What to work on: Return the whole of the data exactly.

Source data:
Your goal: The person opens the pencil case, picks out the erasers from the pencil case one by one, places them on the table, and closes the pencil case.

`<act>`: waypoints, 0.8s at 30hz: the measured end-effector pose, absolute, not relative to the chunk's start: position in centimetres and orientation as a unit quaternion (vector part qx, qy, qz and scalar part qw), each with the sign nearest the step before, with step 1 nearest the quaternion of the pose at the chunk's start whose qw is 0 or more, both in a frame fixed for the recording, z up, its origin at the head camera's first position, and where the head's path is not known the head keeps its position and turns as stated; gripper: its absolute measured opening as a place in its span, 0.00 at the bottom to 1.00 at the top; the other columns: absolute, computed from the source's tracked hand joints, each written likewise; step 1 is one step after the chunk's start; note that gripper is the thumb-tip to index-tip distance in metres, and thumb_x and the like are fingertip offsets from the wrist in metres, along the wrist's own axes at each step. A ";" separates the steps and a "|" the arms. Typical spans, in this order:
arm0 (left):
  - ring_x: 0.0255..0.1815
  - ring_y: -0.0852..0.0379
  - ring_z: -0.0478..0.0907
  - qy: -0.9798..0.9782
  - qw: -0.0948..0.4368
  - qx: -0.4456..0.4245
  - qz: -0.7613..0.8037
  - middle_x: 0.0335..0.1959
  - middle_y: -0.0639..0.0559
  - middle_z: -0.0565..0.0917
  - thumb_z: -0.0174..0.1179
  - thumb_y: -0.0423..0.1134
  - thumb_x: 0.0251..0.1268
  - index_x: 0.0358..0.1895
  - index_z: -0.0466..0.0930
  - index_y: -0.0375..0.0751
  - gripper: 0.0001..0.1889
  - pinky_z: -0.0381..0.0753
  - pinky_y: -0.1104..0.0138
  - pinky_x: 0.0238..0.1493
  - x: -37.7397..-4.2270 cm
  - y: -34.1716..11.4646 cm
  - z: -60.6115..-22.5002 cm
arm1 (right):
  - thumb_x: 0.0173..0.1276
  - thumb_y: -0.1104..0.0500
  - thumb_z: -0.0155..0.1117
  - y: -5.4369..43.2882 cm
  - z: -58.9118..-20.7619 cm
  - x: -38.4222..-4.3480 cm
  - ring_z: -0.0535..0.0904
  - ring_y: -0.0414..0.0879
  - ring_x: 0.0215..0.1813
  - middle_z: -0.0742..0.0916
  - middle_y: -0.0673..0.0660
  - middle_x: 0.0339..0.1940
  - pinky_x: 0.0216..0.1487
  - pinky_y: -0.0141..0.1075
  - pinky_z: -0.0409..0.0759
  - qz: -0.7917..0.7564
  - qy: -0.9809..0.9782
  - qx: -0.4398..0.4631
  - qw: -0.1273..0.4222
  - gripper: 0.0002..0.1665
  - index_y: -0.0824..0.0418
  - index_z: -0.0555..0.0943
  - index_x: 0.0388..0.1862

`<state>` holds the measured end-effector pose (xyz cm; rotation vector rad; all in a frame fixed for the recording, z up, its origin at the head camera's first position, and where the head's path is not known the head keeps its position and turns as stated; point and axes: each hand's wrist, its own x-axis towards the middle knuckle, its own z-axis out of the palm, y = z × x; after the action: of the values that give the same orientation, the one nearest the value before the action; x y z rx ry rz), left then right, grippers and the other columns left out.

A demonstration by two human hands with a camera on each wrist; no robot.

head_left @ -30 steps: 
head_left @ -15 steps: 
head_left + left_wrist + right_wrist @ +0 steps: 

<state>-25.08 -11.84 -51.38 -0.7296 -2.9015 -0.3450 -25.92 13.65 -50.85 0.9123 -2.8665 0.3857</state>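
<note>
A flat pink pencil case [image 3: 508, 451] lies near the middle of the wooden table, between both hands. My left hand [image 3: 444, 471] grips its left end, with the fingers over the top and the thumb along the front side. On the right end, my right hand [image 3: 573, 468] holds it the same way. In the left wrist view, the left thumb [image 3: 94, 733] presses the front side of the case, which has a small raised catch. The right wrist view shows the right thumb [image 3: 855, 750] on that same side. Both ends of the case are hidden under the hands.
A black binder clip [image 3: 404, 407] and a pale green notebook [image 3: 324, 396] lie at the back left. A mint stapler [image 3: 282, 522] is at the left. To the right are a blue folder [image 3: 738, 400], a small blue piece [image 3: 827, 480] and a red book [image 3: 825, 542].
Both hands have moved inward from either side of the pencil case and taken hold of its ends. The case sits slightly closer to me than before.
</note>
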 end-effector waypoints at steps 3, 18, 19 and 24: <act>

Response to the exercise:
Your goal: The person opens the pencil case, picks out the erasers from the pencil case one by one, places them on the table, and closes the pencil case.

`<act>`: waypoints, 0.8s at 30hz: the measured end-effector pose, absolute, not relative to the chunk's start: position in centimetres and orientation as a unit quaternion (vector part qx, qy, qz and scalar part qw), each with the sign nearest the step before, with step 1 nearest the quaternion of the pose at the chunk's start whose qw is 0 or more, both in a frame fixed for the recording, z up, its origin at the head camera's first position, and where the head's path is not known the head keeps its position and turns as stated; gripper: its absolute measured opening as a place in its span, 0.00 at the bottom to 1.00 at the top; the other columns: absolute, computed from the source's tracked hand joints, each written likewise; step 1 is one step after the chunk's start; note that gripper is the thumb-tip to index-tip distance in metres, and thumb_x and the like are fingertip offsets from the wrist in metres, along the wrist's own axes at each step. A ";" separates the steps and a "|" the arms. Typical spans, in this order:
arm0 (left):
  - ring_x: 0.0255..0.1815
  - ring_y: -0.0852..0.0379
  - ring_z: -0.0478..0.0907
  - qy: -0.9798..0.9782
  - qw: -0.0948..0.4368
  - qx: -0.4456..0.4245
  - qz: -0.7613..0.8037
  - middle_x: 0.0335..0.1959
  - middle_y: -0.0639..0.0559
  - middle_z: -0.0565..0.0917
  - thumb_z: -0.0174..0.1179
  - thumb_y: -0.0423..0.1134
  - thumb_x: 0.0251..0.1268
  - index_x: 0.0358..0.1895
  - index_z: -0.0466..0.0930
  - index_y: -0.0375..0.0751
  - gripper: 0.0001..0.1889
  - pinky_z: -0.0381..0.0753
  - pinky_y: -0.1104..0.0138
  - pinky_x: 0.0238..0.1493
  - x: -37.7397..-4.2270 cm
  - y: -34.1716..11.4646 cm
  - z: -60.6115..-22.5002 cm
arm1 (right):
  - thumb_x: 0.0173..0.1276
  - thumb_y: -0.1104..0.0500
  - thumb_z: -0.0155..0.1117
  - y: -5.4369..43.2882 cm
  - z: -58.9118..-20.7619 cm
  - x: -38.4222..-4.3480 cm
  - ring_z: -0.0535..0.0904
  - ring_y: -0.0414..0.0879
  - ring_x: 0.0215..0.1813
  - middle_z: -0.0742..0.0916
  - middle_y: -0.0673..0.0660
  - middle_x: 0.0339..0.1940
  - pinky_x: 0.0216..0.1487
  - pinky_y: -0.0141..0.1075
  - pinky_z: -0.0409..0.0759
  - qz: -0.7917..0.7564
  - qy: -0.9809..0.9782
  - qx: -0.4398..0.4631
  - qw: -0.1273..0.4222
  - gripper: 0.0002..0.1665
  - index_y: -0.0824..0.0418
  - index_z: -0.0555..0.0943
  - index_x: 0.0388..0.1862

`<state>` holds the measured end-effector pose (xyz cm; rotation vector rad; all in a frame fixed for the recording, z up, its origin at the head camera's first position, and where the head's path is not known the head keeps its position and turns as stated; point and axes: each hand's wrist, its own x-axis towards the middle knuckle, its own z-axis out of the palm, y = z × x; after the action: of the values that give the same orientation, the one nearest the value before the action; x y z rx ry rz), left then right, grippers and the other columns left out.

A demonstration by two human hands with a camera on each wrist; no robot.

head_left @ -30 steps: 
head_left @ -15 steps: 
head_left + left_wrist + right_wrist @ +0 steps: 

<state>-25.08 -11.84 -51.38 -0.7296 -2.9015 -0.3450 -25.92 13.65 -50.85 0.9123 -2.8665 0.3857</state>
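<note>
A flat pink pencil case [image 3: 508, 451] lies near the middle of the wooden table, between both hands. My left hand [image 3: 444, 471] grips its left end, with the fingers over the top and the thumb along the front side. On the right end, my right hand [image 3: 573, 468] holds it the same way. In the left wrist view, the left thumb [image 3: 94, 733] presses the front side of the case, which has a small raised catch. The right wrist view shows the right thumb [image 3: 855, 750] on that same side. Both ends of the case are hidden under the hands.
A black binder clip [image 3: 404, 407] and a pale green notebook [image 3: 324, 396] lie at the back left. A mint stapler [image 3: 282, 522] is at the left. To the right are a blue folder [image 3: 738, 400], a small blue piece [image 3: 827, 480] and a red book [image 3: 825, 542].
Both hands have moved inward from either side of the pencil case and taken hold of its ends. The case sits slightly closer to me than before.
</note>
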 end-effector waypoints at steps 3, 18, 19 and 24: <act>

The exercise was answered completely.